CENTERVILLE – Tenth Congressional District candidate Jeff Perry called today for an end to the Cape Wind Project, saying the effort to build a windfarm in Nantucket Sound will seriously harm ratepayers and the local economy.

Speaking to reporters on pristine Craigville Beach in Centerville, Perry spoke about the different ways Cape Wind will change the way of life on Cape Cod for the worse.

“Supporters of Cape Wind bill it as being all about alternative energy. But on Cape Cod, we know it’s more about an alternative way of life – one with fewer jobs, higher costs, and less business,” said Perry. “That’s why I oppose it so much.”

According to Perry, Cape Wind would harm ratepayers by causing huge spikes in electricity costs for residential and commercial customers. A recent Boston Herald story estimated that, “a small mom-and-pop grocery store or a medium-sized restaurant will see monthly electric bills rise by about $100 a month, or $1,200 a year, based on National Grid’s own estimates of the above-market prices it would pay for Cape Wind power. A typical supermarket will get slapped with a monthly increase of about $500, or $6,000 a year, according to estimates…. Large industrial businesses, many of which are already struggling to survive in a high-cost state like Massachusetts, would get hit the hardest.” (“Cape Wind rates will whack businesses, hospitals, schools,” Jay Fitzgerald, The Boston Herald, October 4, 2010).

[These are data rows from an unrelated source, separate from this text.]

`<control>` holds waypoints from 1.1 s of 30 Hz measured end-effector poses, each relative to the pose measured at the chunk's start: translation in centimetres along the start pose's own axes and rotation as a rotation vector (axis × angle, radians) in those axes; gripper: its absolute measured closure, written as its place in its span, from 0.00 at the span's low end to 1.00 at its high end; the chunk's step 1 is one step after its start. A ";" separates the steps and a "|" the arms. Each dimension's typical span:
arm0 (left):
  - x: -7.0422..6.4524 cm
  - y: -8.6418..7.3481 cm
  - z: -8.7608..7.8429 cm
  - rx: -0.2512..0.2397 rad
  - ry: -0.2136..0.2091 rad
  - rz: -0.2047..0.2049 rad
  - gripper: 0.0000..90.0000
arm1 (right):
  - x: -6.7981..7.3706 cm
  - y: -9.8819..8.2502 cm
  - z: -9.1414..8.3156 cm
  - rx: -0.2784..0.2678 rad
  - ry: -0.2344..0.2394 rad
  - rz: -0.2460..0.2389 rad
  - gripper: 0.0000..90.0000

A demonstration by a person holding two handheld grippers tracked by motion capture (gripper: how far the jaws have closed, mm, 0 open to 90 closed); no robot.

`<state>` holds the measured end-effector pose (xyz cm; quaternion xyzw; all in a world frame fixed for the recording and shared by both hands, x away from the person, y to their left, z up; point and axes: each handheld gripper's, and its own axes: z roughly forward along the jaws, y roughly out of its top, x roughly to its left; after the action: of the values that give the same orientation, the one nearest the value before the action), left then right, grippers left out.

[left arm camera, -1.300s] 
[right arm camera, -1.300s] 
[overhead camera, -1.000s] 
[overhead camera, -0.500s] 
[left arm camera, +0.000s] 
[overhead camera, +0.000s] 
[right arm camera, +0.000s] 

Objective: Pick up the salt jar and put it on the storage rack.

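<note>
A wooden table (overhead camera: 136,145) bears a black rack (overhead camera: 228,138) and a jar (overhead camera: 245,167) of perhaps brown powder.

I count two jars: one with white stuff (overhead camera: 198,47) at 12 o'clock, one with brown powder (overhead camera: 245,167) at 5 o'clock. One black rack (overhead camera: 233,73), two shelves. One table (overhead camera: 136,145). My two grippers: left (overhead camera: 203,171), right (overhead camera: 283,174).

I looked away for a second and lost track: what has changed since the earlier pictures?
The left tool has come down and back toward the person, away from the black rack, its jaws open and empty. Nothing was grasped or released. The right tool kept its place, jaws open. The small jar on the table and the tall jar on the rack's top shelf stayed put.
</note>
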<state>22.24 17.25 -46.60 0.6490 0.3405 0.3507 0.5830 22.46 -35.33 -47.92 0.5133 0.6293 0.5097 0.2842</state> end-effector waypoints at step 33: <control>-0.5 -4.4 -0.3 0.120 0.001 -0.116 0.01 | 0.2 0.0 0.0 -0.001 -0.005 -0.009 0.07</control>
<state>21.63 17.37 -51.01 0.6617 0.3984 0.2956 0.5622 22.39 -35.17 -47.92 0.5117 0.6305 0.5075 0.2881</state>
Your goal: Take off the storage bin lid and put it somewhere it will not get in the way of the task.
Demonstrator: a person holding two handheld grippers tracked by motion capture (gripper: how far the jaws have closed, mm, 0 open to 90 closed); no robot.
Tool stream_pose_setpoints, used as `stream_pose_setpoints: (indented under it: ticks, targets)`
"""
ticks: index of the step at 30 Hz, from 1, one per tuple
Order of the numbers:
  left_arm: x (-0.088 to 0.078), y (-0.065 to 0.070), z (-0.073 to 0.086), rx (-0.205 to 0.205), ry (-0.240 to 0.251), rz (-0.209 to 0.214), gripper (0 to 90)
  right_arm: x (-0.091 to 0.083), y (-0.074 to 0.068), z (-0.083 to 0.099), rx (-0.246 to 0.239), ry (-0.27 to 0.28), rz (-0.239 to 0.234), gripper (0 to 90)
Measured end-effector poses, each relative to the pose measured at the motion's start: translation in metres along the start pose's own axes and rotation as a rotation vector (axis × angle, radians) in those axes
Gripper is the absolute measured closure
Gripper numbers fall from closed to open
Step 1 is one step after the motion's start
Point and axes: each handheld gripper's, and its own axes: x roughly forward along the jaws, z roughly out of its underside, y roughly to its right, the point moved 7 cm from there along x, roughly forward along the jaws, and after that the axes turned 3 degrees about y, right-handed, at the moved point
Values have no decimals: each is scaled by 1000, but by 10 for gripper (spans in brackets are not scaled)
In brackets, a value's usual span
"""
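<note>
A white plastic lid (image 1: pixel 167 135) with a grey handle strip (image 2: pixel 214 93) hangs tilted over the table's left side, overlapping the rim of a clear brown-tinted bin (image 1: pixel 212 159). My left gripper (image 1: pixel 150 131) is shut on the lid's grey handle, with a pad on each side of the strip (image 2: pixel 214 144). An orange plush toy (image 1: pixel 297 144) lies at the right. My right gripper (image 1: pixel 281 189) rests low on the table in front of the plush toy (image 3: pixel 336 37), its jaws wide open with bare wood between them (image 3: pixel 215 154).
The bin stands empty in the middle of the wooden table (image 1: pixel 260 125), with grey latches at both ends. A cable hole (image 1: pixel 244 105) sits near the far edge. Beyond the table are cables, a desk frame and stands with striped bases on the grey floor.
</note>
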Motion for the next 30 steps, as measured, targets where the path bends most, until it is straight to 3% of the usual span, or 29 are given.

In addition to higher utility rates, Perry cited the harmful aesthetic and ecological effects of the project as reasons why the project could have a devastating effect on the local economy. “Talk to a commercial fisherman who’s worried about ecological effects of the project and see what they think about it,” said Perry. “Talk to a hotel owner who’s worried about the effects on tourism. These people know that Cape Wind will ruin the Cape’s economy, which has already taken a hit in this recession.”

Joining Perry at the news conference was Audra Parker, President and CEO of Alliance to Protect Nantucket Sound. “Cape Wind’s $6 billion price tag would burden consumers and businesses struggling to survive in a state that already pays the 4th highest rates in the nation,” Parker said. “It is a bad deal for MA especially when other clean energy projects are readily available at half the price of Cape Wind.”